To increase transparency, PeerJ operates a system of 'optional signed reviews and history'. This takes two forms: (1) peer reviewers are encouraged, but not required, to provide their names (if they do so, then their profile page records the articles they have reviewed), and (2) authors are given the option of reproducing their entire peer review history alongside their published article (in which case the complete peer review process is provided, including revisions, rebuttal letters and editor decision letters).
Kudos for an impressively quick turnaround, and I appreciate the attention to each comment. For the record, I have reviewed and find satisfactory the responses to all comments. Due to this and the minor nature of all comments, I am not sending the manuscript back out to reviewers.
Nice manuscript, short and to the point. Please see reviewer comments, and my own comments follow. I tried to mention only those that would not be redundant with the reviewers.
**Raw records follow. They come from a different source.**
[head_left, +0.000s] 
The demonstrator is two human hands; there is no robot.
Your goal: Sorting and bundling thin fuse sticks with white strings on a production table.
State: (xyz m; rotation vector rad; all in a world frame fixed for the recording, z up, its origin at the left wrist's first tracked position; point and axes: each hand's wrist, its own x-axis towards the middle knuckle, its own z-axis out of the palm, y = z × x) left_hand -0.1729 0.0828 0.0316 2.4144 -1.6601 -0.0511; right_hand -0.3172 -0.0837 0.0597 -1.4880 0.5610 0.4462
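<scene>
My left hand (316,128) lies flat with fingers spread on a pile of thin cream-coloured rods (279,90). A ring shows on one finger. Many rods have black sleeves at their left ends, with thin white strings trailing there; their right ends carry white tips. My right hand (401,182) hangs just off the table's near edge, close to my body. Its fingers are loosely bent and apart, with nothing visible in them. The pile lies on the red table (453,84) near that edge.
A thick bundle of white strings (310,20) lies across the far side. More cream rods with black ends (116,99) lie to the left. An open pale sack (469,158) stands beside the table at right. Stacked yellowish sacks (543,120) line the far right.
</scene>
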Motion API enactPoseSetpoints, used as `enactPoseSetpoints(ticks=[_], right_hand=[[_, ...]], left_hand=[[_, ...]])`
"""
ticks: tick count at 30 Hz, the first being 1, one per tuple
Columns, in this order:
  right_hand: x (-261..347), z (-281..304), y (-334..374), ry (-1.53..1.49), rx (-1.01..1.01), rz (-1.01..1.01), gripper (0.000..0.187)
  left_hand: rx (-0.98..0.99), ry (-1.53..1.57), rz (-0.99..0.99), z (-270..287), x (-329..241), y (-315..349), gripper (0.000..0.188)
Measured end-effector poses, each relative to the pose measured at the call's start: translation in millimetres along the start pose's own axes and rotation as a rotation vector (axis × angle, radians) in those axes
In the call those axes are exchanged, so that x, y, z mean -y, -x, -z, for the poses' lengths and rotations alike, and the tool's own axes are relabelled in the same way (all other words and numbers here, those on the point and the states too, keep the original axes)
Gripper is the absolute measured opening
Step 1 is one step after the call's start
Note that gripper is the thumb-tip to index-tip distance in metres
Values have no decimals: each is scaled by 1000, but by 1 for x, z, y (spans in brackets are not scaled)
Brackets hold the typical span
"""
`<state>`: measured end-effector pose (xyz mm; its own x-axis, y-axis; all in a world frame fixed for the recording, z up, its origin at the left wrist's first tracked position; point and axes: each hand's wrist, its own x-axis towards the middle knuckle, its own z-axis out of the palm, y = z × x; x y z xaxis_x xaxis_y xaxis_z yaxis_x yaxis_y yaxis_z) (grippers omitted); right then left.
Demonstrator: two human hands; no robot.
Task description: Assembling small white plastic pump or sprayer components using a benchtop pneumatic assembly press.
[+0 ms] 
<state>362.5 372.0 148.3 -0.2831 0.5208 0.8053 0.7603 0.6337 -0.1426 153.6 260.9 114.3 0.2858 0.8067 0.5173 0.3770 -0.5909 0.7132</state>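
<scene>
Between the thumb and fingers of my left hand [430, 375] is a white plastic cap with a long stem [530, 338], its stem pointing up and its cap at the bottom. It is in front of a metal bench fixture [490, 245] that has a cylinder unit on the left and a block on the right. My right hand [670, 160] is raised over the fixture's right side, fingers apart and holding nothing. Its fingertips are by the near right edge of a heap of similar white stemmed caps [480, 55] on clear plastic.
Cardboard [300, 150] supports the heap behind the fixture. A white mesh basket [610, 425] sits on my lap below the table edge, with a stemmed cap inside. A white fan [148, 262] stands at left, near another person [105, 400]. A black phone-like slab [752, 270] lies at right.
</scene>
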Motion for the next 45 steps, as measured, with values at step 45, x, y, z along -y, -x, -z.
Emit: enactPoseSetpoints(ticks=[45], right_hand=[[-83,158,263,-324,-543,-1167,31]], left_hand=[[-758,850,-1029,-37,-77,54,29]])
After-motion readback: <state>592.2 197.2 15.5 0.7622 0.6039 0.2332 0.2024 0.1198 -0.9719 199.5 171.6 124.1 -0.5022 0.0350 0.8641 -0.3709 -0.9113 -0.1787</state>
Where a comment of mine is redundant with a reviewer comment, please indicate so and respond only to the corresponding comment made by the respective reviewer.
L28-29: Due to the placement of the version in parentheses it reads at first as if HyPhy were only the (or a) leading molecular inference platform beginning with that version, which I think is not what you mean. Consider changing this to, e.g., "To this end, beginning with version X.Y.Z we introduce ...", or something else that removes that semantic dissonance.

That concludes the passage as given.